From our analysis, a multiple linear regression model was derived: Converted ASGPR (%) = 80.695 + 0.002 × CHE(IU/L) - 0.620 × ICGR15(%) - 0.655 × TB(umol/L). The measurement of the blood ICGR15 could reveal the metabolic function of the liver.7 Elevated plasma concentrations of bilirubin are specific markers for serious liver injury and, therefore, liver function loss.8Changes in serum CHE activity have been observed in chronic hepatitis and cirrhosis.9 Thus, the three parameters used for the conversion formula could comprehensively reflect main functions of the liver. 

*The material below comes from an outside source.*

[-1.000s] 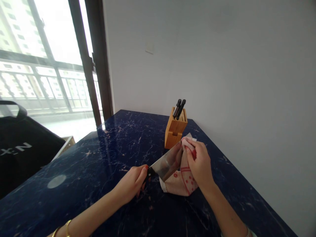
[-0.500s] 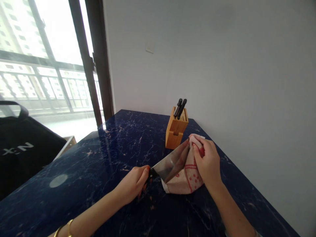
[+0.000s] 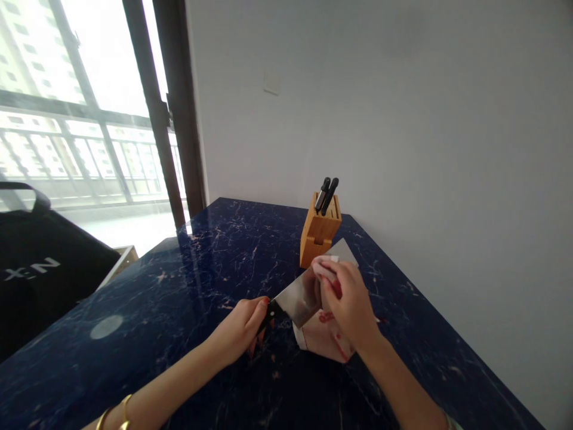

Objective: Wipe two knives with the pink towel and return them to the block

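Observation:
My left hand [image 3: 245, 329] grips the black handle of a cleaver [image 3: 301, 297], whose broad shiny blade slants up and to the right. A white and red cloth [image 3: 323, 341] is pinched in my right hand [image 3: 350, 301], which presses a fold of it against the upper edge of the blade around its middle. The blade's far end shows beyond my right fingers. The rest of the cloth hangs below and behind the blade, near the tabletop. Behind the blade stands a wooden knife block [image 3: 319, 233] with two black-handled tools in its slots.
The dark blue marbled table [image 3: 188, 286] reaches to the grey wall [image 3: 425, 149]. A black bag [image 3: 49, 269] with white lettering stands at the left, by the bright window. A pale wall plate [image 3: 271, 82] is on the wall.
My right hand has slid the cloth left and down along the blade, from its far end toward the handle, baring the tip. My left hand has barely moved.

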Motion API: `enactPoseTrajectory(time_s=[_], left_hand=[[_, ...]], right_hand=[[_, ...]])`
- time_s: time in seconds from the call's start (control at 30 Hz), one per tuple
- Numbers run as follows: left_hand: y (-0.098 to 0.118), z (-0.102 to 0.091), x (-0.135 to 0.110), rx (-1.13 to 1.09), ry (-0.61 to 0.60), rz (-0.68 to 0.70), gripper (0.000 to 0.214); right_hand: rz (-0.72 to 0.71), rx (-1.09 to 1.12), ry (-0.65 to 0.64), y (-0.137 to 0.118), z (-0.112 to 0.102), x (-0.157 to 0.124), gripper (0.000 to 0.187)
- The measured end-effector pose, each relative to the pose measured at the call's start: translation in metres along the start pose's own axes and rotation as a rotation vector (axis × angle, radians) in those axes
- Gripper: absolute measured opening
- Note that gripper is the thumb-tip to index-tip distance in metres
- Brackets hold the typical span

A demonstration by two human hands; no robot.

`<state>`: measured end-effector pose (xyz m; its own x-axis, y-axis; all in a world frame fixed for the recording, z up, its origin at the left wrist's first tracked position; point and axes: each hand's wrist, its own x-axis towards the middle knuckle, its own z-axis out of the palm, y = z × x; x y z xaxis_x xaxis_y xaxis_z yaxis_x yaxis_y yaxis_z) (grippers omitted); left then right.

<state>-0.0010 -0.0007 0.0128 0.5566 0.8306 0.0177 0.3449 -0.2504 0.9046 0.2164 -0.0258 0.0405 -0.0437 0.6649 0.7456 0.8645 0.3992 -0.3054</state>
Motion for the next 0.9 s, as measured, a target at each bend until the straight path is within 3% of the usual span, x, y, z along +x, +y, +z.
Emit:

ROC curve results suggested that converted ASGPR was similar to actual ASGPR in predicting postoperative liver dysfunction. There was a higher rate of liver dysfunction when the converted value was <68.18%%. In order to further test the diagnostic accuracy of the converted ASGPR value, we assumed that the incidence of postoperative hepatic dysfunction was the overall disease prevalence for hepatectomy patients, and the positive and negative predictive values of the converted ASGPR were calculated. At a cut-off of 68.18%, converted ASGPR has a high negative predictive value, which can increase confidence in postoperative liver function when planning surgery, but a modest positive predictive value limits its use for exclusion of the risk of postoperative liver failure. This is a reminder that other appropriate indicators should be employed to remedy the defects of the conversion model in our future research.

Our study had a small sample from a single centre which prevents its scope from generalising its results. 



We are grateful to the Beijing Municipal Science and Technology Commission for supporting the study.